Wir sind somit zur persönlichen Nachahmung unseres Herrn gehalten, in seiner Art und Weise mit den Seelen umzugehen, in seinen Beziehungen zum Vater, in seinem Denken und Schaffen und allem Handeln seines Lebens. Liebt darum unseren Herrn, liebt seinen Willen, wie er den seines Vaters liebte. Befolgt seine Befehle, wie er die seines Vaters befolgte. Studiert im Verein mit ihm… ja, studiert niemals allein, sondern immer mit ihm zusammen, der das Licht der Welt, die Intelligenz seines Vaters ist.

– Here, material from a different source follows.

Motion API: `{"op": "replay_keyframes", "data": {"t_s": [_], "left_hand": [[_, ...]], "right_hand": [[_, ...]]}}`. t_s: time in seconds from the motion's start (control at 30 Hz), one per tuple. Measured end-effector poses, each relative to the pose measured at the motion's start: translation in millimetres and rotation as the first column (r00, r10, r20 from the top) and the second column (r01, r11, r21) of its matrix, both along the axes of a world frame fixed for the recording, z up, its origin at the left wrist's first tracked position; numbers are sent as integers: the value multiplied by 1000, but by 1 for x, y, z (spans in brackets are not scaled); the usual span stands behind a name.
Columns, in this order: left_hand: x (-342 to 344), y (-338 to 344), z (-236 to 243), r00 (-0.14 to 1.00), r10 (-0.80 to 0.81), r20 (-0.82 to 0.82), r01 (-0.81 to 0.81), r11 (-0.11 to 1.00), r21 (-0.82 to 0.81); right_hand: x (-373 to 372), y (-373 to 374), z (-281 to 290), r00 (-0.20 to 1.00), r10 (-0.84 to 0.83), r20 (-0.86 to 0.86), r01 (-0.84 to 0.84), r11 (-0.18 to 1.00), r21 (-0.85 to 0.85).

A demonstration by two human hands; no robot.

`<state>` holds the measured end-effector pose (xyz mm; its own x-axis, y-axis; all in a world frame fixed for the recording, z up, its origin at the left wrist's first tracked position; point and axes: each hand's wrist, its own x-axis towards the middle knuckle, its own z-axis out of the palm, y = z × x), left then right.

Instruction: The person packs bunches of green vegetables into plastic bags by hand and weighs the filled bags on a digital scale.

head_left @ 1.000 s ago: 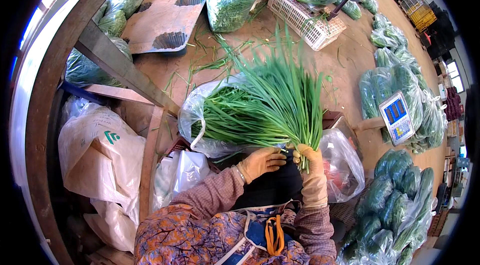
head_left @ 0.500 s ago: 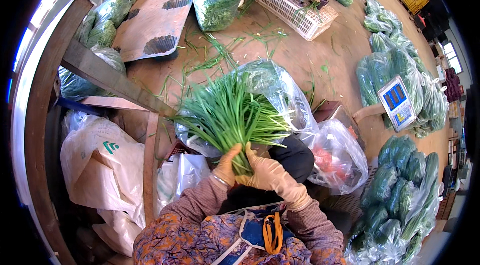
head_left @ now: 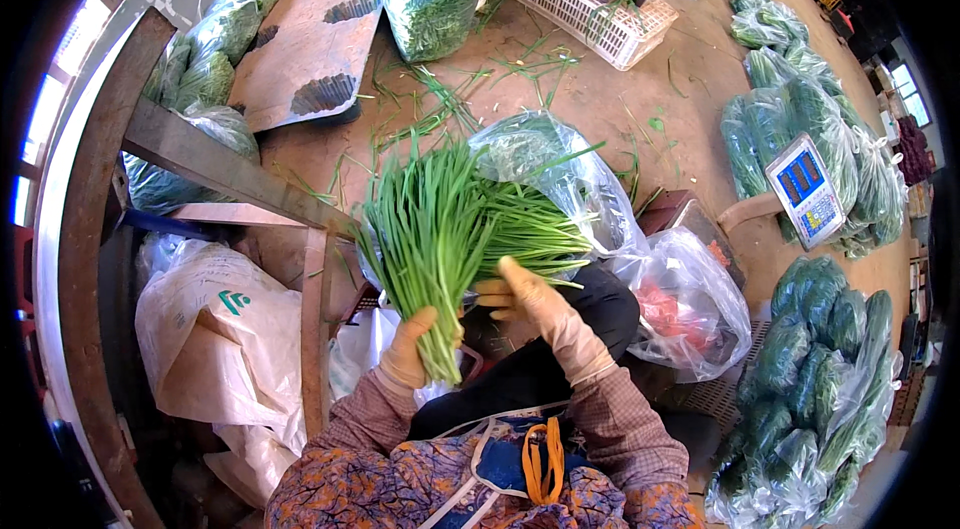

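My gloved left hand (head_left: 408, 344) is closed round the lower stalks of a bunch of garlic chives (head_left: 425, 229), whose leaves fan upward. To its right, my gloved right hand (head_left: 535, 304) has its thumb and fingers apart and is off the bunch. Beyond that hand lie more chives (head_left: 535, 229) on a clear plastic bag (head_left: 560, 159), partly behind the held bunch. Both hands are above my dark-trousered lap.
A metal frame (head_left: 235, 164) and a pale sack (head_left: 220, 329) stand at left. At right are a scale display (head_left: 805, 191), a clear bag with red contents (head_left: 680, 314) and several bagged greens (head_left: 790, 359). Farther off stand a white crate (head_left: 590, 14) and a filled bag (head_left: 432, 4).
My right hand has come off the stalks and opened. My left hand has moved slightly left with the bunch, which now stands more upright.
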<state>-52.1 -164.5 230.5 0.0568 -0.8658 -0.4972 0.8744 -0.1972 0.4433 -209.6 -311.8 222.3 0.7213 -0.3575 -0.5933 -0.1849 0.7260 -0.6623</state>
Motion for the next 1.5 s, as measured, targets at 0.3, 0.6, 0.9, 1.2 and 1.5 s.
{"op": "replay_keyframes", "data": {"t_s": [0.3, 0.6, 0.9, 1.2, 1.5], "left_hand": [[-48, -60, 28, 38, 41, 998, 399, 915, -53], [-121, -91, 74, -366, 142, 920, 501, 863, 67], [-134, -79, 58, 513, 183, 839, 506, 724, -468], [-137, -106, 60, 378, 148, 914, 583, 729, -359], [-183, -144, 75, 851, -488, 193, 521, 739, -427]], "right_hand": [[-4, 16, 64, 968, -123, 220, 193, 924, -332], [-68, 4, 63, 705, -516, 487, 575, 817, 34], [-129, 18, 76, 475, -709, 521, 723, 652, 228], [-160, 38, 83, 391, -788, 475, 803, 545, 242], [-177, 70, 90, 506, -728, 464, 740, 642, 201]]}}
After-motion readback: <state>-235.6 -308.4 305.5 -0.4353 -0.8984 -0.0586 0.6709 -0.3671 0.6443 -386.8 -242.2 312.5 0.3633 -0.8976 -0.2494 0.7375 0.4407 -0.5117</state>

Aber vielleicht wendet ihr ein: „Einverstanden, dass wir so die Philosophie, die Theologie studieren. Doch die Mathematik, die Grammatik, die Sprachen…?“ Steht er denn all diesen Fächern fremd gegenüber? Ist er nicht ihr Inspirator und Schöpfer? Und wenn wir alle die Fortschritte der Naturwissenschaften unserer Zeit betrachten, muss man dann seinen Dank nicht auf Jesus ausweiten, das Licht der Welt?

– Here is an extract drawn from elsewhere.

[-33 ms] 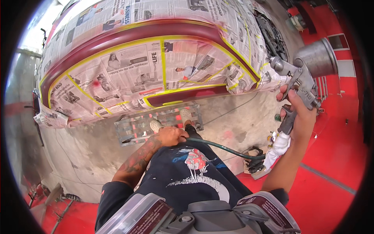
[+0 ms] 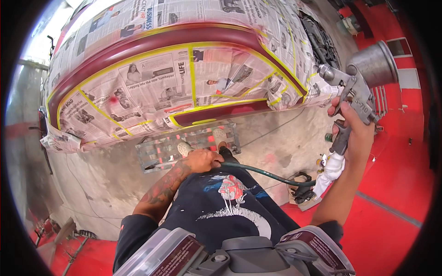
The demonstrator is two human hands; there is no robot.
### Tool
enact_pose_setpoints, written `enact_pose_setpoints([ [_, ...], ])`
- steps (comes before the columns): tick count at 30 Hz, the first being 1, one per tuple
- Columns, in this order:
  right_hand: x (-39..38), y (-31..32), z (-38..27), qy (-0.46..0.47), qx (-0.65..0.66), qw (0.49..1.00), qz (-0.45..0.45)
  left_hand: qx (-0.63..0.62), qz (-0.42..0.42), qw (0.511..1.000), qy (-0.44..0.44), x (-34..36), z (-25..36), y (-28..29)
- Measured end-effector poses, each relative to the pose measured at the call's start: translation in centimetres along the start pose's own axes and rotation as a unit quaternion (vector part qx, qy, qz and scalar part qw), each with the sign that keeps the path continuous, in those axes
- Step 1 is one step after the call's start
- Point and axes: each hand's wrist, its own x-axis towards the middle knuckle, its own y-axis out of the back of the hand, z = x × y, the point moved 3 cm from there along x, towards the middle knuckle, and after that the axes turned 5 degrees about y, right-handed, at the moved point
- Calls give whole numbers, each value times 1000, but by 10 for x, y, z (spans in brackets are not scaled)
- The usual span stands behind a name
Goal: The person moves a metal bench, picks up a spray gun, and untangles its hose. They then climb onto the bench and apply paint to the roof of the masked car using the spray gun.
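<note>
My right hand (image 2: 350, 122) grips a metal spray gun (image 2: 357, 94), its silver cup (image 2: 373, 64) raised at upper right. Below the handle is a white-wrapped fitting (image 2: 331, 170), joined to a green hose (image 2: 262, 173). My left hand (image 2: 205, 160) is closed round that hose at waist height. In front of me stands a car body covered in newspaper (image 2: 152, 78) and yellow tape (image 2: 192, 73), leaving a curved maroon band (image 2: 138, 41) and a lower maroon strip (image 2: 221, 114) exposed. The spray gun's nozzle appears beside the car's masked right end; whether they touch I cannot tell.
My feet are on a paint-flecked slatted platform (image 2: 152, 158) on concrete (image 2: 92, 179) crossed by thin cables. A red surface (image 2: 391, 193) lies at right. Dark equipment (image 2: 301, 193) sits below the hose. Metal items (image 2: 73, 244) lie at lower left. Respirator filters (image 2: 313, 248) fill the bottom edge.
My right hand and the spray gun have shifted very slightly upward. My left hand has stayed on the hose.
</note>
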Motion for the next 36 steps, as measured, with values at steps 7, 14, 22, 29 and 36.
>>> enact_pose_setpoints([
  [7,33,28,12,5,-118,993,25,0,7,999,-31,-2,23,17],
  [14,46,31,18,11,-36,999,21,-7,22,999,-36,-9,25,27],
  [22,63,51,50,-22,-90,995,34,-3,39,999,-30,-13,28,31],
  [29,52,59,55,-23,-29,999,30,3,36,999,-13,-17,25,30],
  [36,31,68,59,-49,45,997,27,1,21,1000,-2,-14,21,28],
])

Eure Studien sollten darum fromm und von Gebet begleitet sein! Wie wohltuend sie dann werden, wie viel sie uns Licht bringen! …

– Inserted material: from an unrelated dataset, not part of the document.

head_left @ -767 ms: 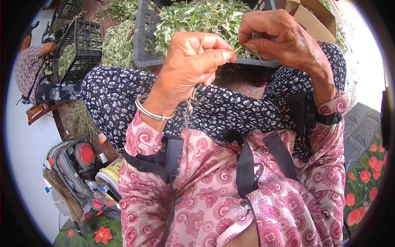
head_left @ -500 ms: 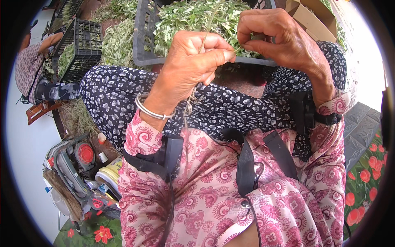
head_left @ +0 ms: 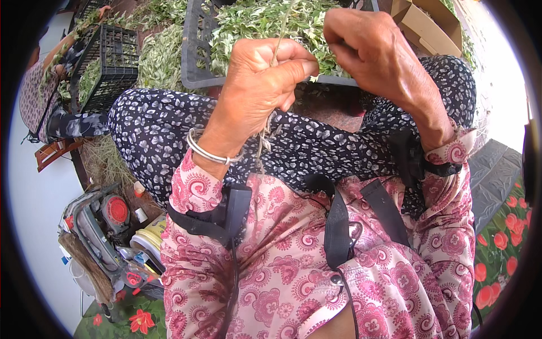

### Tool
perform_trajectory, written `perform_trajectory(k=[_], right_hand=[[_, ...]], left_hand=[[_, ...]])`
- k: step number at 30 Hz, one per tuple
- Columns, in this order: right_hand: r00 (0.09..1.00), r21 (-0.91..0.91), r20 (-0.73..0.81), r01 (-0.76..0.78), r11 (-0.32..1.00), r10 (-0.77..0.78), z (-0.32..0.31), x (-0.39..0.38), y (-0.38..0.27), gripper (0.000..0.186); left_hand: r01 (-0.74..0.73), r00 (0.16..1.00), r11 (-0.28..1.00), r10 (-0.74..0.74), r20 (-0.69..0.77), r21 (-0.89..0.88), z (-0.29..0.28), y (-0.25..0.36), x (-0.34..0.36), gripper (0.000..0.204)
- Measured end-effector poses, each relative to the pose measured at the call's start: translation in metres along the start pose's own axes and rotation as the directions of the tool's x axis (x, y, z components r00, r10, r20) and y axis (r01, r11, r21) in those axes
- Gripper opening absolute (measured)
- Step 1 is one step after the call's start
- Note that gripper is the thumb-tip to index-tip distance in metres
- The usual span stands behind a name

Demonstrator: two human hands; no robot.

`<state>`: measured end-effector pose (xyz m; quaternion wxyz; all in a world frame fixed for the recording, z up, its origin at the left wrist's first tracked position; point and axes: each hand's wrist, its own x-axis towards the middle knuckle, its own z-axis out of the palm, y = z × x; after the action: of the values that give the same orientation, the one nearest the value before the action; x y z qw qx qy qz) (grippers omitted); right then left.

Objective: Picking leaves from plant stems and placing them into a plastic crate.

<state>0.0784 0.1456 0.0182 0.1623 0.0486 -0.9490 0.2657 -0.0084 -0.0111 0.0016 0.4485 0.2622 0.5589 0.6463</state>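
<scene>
My left hand [head_left: 255,90] is closed on a pale, thin plant stem [head_left: 265,138], which rises above my fingers and hangs below them with dried bits on it. My right hand [head_left: 372,59] is a little to the right and higher, its fingers curled and pointing down; what they hold, if anything, is hidden behind them. Both hands are above my crossed legs, near the front of a grey plastic crate [head_left: 197,79] heaped with cut green leaves [head_left: 248,22].
At the left, a co-worker [head_left: 36,99] sits by black crates [head_left: 113,73] with a leafy stem near their arm. Loose foliage [head_left: 161,62] lies between. A machine with a red round part [head_left: 116,209] is at lower left, an open cardboard box [head_left: 429,28] at upper right.
My hands have drawn apart a little: the left moved slightly left and up, the right tilted, its fingertips now more hidden. The co-worker's arm is raised higher, with leafy stems beside it.
</scene>
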Motion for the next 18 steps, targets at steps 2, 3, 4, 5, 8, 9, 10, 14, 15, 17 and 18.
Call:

In unserem Direktorium finden wir das unfehlbare Geheimnis, dahin zu gelangen. Ich spreche häufig von unserem Direktorium. Aber ist es denn kein Meisterwerk der Theologie und Philosophie für die Leitung im übernatürlichen Leben? Wer hat vor Franz v. Sales so gesprochen? Niemand. Die großen Kirchenlehrer, Augustinus, Johannes Chrysostomos, Bernhard haben zwar diesen Weg adoptiert, wer hat ihn aber mit solcher Exaktheit und Fülle formuliert wie der Verfasser des „Traktates von der Gottesliebe“? Niemand. Geht darum mit eurem ganzen Herzen ans Studium und an die Praxis des Direktoriums.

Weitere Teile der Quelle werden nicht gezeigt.